- Born: 1884 Bury St Edmunds, England
- Died: 1958 (aged 73–74)
- Occupations: Writer, ghost hunter
- Years active: 1913–1956

= Robert Thurston Hopkins =

British writer and ghost hunter

Robert Thurston Hopkins (1884–1958) was a British writer and ghost hunter.

Hopkins was born in Bury St. Edmunds, Suffolk in 1884.

Hopkins wrote biographical works on Rudyard Kipling and Oscar Wilde.
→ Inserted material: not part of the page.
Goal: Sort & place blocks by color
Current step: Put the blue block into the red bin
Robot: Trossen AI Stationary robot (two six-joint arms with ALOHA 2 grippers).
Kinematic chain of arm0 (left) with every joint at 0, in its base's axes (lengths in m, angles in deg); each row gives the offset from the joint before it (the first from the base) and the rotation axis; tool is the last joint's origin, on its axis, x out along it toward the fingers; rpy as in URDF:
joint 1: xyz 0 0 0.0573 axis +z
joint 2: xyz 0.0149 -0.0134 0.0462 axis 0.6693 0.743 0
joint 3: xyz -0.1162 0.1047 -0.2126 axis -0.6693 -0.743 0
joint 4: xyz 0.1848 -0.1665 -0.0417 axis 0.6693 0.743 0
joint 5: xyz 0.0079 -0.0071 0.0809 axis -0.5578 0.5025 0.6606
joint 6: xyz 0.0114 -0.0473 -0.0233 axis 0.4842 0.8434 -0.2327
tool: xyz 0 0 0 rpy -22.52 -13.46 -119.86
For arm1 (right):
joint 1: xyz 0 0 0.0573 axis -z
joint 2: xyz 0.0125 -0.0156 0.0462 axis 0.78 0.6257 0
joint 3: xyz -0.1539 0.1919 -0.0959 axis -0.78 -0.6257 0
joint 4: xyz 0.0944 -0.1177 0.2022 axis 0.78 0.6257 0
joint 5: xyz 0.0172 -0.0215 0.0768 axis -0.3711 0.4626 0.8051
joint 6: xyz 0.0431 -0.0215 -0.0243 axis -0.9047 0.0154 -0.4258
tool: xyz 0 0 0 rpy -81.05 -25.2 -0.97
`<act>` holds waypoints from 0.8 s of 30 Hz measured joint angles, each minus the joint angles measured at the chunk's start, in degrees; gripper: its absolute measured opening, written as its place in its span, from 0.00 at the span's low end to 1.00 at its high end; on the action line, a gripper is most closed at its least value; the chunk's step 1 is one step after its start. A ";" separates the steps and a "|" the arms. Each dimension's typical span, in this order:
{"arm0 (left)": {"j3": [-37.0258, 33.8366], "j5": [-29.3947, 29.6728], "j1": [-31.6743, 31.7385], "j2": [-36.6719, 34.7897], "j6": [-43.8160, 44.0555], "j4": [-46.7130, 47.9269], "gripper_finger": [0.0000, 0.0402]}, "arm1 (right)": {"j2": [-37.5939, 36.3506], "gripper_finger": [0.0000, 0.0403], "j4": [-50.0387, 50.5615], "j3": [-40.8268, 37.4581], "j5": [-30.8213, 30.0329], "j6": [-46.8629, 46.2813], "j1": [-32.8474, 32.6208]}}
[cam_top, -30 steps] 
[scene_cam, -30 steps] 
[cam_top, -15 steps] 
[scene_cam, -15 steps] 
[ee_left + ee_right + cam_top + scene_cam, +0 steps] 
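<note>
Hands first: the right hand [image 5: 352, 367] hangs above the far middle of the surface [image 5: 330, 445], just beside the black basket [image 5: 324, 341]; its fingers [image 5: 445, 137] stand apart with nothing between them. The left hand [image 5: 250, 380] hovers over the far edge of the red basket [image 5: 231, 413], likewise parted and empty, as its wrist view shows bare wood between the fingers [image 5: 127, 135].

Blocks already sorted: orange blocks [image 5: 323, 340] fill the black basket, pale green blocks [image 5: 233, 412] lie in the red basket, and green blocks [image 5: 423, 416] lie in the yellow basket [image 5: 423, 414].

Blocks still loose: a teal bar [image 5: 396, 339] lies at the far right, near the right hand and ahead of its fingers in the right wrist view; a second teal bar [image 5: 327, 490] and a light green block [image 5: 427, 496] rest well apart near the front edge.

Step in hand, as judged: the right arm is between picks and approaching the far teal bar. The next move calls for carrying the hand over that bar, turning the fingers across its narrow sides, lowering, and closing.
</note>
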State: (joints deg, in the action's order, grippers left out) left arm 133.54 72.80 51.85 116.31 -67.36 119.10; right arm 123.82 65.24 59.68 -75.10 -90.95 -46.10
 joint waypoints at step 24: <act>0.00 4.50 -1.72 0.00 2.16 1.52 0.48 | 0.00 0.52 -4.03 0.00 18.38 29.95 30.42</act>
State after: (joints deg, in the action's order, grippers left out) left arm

He also wrote books on the English countryside.

Hopkins was a ghost hunter known for his books on ghosts. He described his experiences in his book Adventures with Phantoms (1946). He claimed to have encountered the ghost of a hanged man in a woodland near Burwash on two occasions in the 1930s.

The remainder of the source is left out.